• **Data records**:
━━━━━━━━━━━━━━━━

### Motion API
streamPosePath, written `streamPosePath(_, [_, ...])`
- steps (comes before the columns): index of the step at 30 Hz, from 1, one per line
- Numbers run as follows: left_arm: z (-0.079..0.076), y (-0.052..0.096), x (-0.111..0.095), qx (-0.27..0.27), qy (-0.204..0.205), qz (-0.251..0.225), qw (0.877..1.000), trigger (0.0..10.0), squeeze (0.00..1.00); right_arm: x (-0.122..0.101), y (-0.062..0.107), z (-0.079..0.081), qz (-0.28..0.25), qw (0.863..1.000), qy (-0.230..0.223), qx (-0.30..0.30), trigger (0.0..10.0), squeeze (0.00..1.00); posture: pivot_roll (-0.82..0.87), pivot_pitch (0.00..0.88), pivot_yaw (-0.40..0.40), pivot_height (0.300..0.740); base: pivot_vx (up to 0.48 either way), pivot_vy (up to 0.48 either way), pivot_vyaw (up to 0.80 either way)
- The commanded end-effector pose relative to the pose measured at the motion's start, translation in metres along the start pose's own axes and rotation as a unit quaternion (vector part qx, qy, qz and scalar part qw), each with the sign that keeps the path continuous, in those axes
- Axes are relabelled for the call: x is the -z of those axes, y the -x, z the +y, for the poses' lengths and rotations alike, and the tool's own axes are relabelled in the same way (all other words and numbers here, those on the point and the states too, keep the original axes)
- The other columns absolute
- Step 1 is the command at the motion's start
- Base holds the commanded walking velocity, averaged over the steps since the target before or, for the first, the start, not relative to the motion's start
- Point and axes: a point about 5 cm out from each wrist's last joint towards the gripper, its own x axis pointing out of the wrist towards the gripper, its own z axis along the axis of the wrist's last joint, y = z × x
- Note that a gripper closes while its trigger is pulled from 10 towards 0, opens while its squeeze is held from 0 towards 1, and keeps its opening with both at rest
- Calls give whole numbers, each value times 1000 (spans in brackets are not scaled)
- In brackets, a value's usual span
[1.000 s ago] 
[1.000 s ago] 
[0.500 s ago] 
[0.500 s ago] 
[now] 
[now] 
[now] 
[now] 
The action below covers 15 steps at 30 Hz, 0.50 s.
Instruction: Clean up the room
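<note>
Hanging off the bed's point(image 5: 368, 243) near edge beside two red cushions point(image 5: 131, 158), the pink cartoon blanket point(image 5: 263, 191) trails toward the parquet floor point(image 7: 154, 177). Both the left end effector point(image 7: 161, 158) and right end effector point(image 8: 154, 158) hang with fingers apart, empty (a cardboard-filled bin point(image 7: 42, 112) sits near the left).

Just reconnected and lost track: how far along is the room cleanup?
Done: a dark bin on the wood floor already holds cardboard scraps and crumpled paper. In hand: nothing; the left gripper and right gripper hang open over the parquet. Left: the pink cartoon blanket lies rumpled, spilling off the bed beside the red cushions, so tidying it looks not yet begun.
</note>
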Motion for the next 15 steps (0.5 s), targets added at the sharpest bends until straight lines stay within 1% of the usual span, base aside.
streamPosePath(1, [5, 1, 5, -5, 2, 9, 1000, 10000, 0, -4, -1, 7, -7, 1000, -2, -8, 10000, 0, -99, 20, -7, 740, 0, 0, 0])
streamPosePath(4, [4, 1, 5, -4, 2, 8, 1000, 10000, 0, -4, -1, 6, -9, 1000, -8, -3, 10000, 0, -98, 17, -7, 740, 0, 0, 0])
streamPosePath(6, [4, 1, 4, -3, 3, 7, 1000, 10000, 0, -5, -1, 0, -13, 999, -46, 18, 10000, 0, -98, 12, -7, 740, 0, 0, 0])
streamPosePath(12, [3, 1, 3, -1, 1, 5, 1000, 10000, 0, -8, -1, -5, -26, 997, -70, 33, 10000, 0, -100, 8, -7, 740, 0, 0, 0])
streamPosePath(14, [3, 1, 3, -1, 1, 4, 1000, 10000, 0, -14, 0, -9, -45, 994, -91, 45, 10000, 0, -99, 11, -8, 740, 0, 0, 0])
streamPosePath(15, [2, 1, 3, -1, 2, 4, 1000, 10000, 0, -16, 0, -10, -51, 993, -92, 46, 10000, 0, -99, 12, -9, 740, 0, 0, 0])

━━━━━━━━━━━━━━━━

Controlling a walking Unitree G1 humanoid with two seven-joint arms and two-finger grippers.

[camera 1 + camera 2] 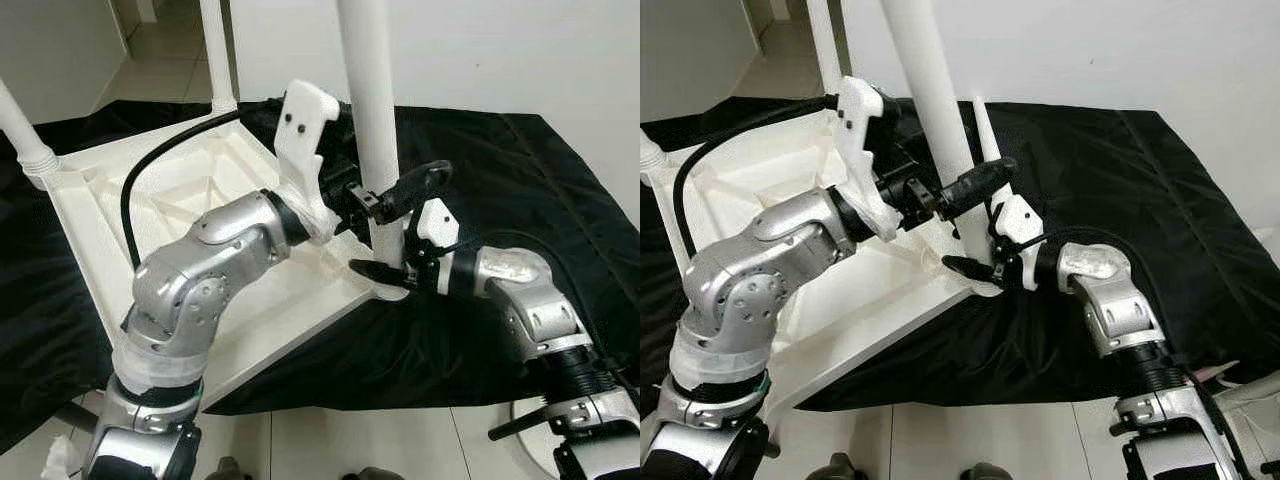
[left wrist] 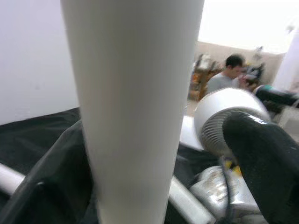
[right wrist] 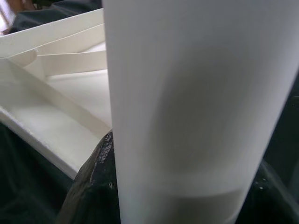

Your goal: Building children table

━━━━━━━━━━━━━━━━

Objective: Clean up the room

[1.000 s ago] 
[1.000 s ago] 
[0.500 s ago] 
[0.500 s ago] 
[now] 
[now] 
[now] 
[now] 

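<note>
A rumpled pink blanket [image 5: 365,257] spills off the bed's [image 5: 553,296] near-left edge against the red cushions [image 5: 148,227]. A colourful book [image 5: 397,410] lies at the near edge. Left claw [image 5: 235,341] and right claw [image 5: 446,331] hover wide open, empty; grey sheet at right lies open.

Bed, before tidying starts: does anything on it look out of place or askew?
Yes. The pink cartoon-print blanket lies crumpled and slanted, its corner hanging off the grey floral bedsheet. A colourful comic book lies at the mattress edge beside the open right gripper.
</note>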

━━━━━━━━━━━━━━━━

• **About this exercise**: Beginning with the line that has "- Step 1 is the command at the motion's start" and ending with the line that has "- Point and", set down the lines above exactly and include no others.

• **Task output**:
- Step 1 is the command at the motion's start
- Base holds the commanded walking velocity, averaged over the steps since the target before or, for the first, the start, not relative to the motion's start
- Point and axes: a point about 5 cm out from each wrist's last joint towards the gripper, its own x axis pointing out of the wrist towards the gripper, its own z axis along the axis of the wrist's last joint, y = z × x

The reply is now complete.